The time constant Tr of the first-order system representing the stator terminal voltage transducer.
The gain Ka and time constant Ta of the first-order system representing the main regulator.
The voltage regulator output limits VRmin and VRmax, in p.u.
The gain Kf and time constant Tf of the first-order system representing the derivative feedback.
The time constants Tb and Tc of the first-order system representing the lead-lag compensator.
The gain Ke and time constant Te of the first-order system representing the exciter.
The exciter saturation function is defined as a multiplier of exciter alternator output voltage to represent the increase in exciter excitation requirements due to saturation [1]. The saturation function is determined by specifying two voltage points, Efd1 and Efd2 in p.u., on the air-gap line and constant resistance load saturation curve, and providing the corresponding two saturation multipliers SeEfd1 and SeEfd2.
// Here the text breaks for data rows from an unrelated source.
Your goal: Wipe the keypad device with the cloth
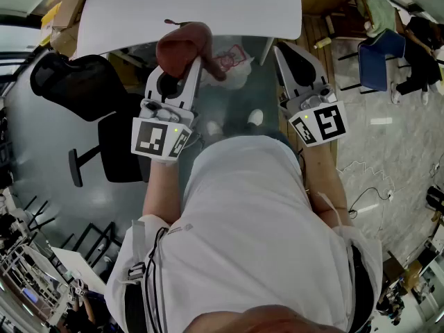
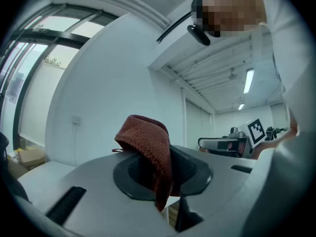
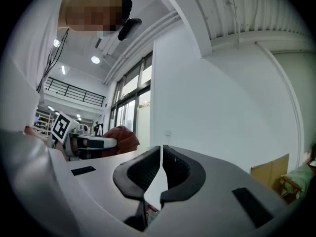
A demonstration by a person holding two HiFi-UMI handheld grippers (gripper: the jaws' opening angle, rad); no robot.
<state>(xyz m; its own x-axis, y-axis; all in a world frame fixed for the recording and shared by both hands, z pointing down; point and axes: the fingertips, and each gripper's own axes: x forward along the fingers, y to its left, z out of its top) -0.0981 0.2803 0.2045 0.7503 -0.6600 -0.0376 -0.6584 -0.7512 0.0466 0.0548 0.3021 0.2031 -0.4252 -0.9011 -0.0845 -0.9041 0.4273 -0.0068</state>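
The left gripper [image 2: 165, 174] is clamped on the red-brown cloth [image 2: 145, 137], which rises from between its jaws and folds over, its long axis running along them. Beside it, the right gripper [image 3: 161, 172] has its jaws pressed together on nothing. Beyond both tips runs a white table's [image 1: 173, 5] near edge, and a black chair [image 1: 76, 82] stands left of the left gripper. A plastic bag [image 1: 232, 64] lies between the tips, its contents unclear.

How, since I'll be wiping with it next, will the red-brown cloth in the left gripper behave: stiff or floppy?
Probably floppy: the cloth folds over above the left gripper's shut jaws, and its end hangs limp. It is likely light, since it holds a bunched shape without sagging far. Its knitted surface should grip rather than slip.
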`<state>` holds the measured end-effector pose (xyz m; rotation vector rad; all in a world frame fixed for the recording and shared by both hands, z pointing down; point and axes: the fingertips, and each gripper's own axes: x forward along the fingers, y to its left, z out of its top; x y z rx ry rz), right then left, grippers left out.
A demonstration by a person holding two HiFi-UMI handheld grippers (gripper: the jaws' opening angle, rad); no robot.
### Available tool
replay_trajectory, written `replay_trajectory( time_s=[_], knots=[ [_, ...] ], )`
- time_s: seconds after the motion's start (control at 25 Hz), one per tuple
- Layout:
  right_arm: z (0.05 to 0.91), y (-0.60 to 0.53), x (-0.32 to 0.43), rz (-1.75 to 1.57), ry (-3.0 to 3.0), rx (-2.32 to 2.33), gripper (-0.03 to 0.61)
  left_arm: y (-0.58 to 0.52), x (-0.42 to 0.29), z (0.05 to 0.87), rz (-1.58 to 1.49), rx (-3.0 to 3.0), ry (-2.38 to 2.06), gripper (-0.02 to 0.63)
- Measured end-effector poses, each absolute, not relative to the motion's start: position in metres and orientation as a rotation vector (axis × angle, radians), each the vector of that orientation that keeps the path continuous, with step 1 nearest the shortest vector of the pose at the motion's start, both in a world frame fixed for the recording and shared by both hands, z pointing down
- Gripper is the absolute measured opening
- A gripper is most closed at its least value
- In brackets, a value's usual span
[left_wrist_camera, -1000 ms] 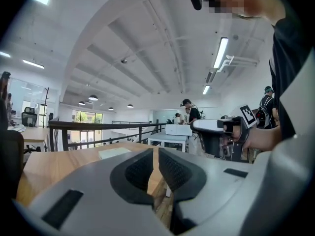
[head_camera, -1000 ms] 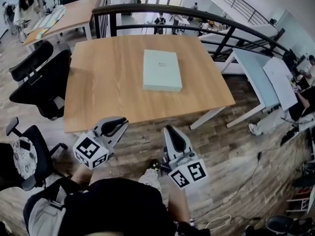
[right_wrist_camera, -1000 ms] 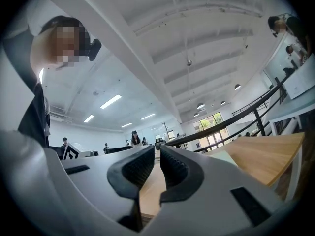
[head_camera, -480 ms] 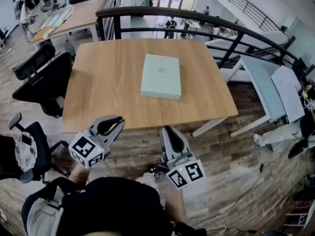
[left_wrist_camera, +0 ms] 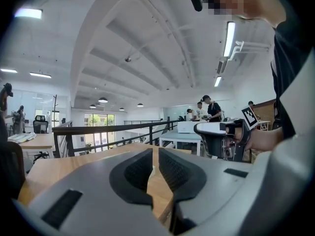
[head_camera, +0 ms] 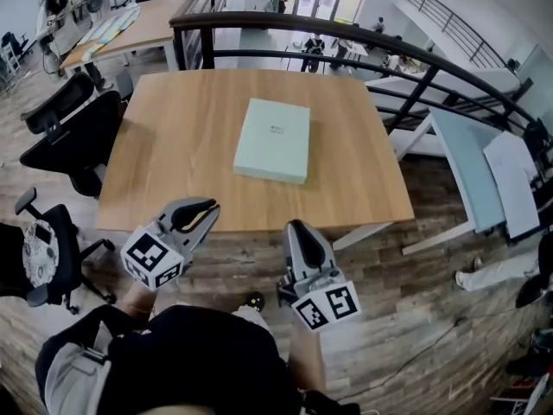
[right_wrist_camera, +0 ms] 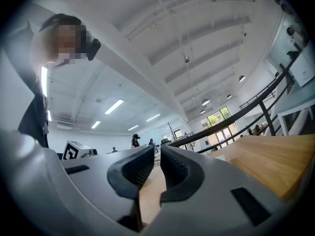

Typically, the voltage Efd1 is a value near the expected exciter maximum output voltage. The Efd2 value is about 75% of Efd1.
The exciter saturation function is defined as a multiplier of exciter alternator output voltage to represent the increase in exciter excitation requirements due to saturation. The saturation function is determined by specifying two voltage points, Efd1 and Efd2 in p.u., on the air-gap line and Constant Resistance Load saturation curve and providing the corresponding two saturation multipliers SeEfd1 and SeEfd2.
SeEfd1 and SeEfd2 multipliers are equal to A-B / B, A is the value of exciter field current on the Constant Resistance Load saturation curve corresponding to the selected Efd voltage, and B the value of exciter field current on the air-gap line corresponding to the selected Efd voltage [1].
If you do not want to model the saturation effect, set SeVe1 and SeVe2 values to zero.
The initial values of terminal voltage Vt0 and field voltage Efd0, both in p.u. Initial terminal voltage is normally set to 1 pu. The Vt0 and Efd0 values can be determined using the Powergui Load Flow tool.
Specify a value greater than zero to discretize the block at the given sample time. Set to -1 to inherit the simulation type and sample time parameters of the Powergui block.
The reference value of the stator terminal voltage, in p.u.
The measured value in p.u. of the stator terminal voltage of the controlled Synchronous Machine block.
Connect this input to a power system stabilizer to provide additional stabilization of power system oscillations. When you do not use this option, connect to a Simulink ground block. The input is in p.u.
The field voltage to apply to the Vf input of the controlled Synchronous Machine block. The output is in p.u.
The power_machines example contains a Configurable Subsystem block that allows you to select between seven types of excitation systems to control the terminal voltage of the Synchronous Machine block. This configurable block refers to the power_machines_lib example library that contains seven pretuned excitation system blocks that fit simulation requirements for this example.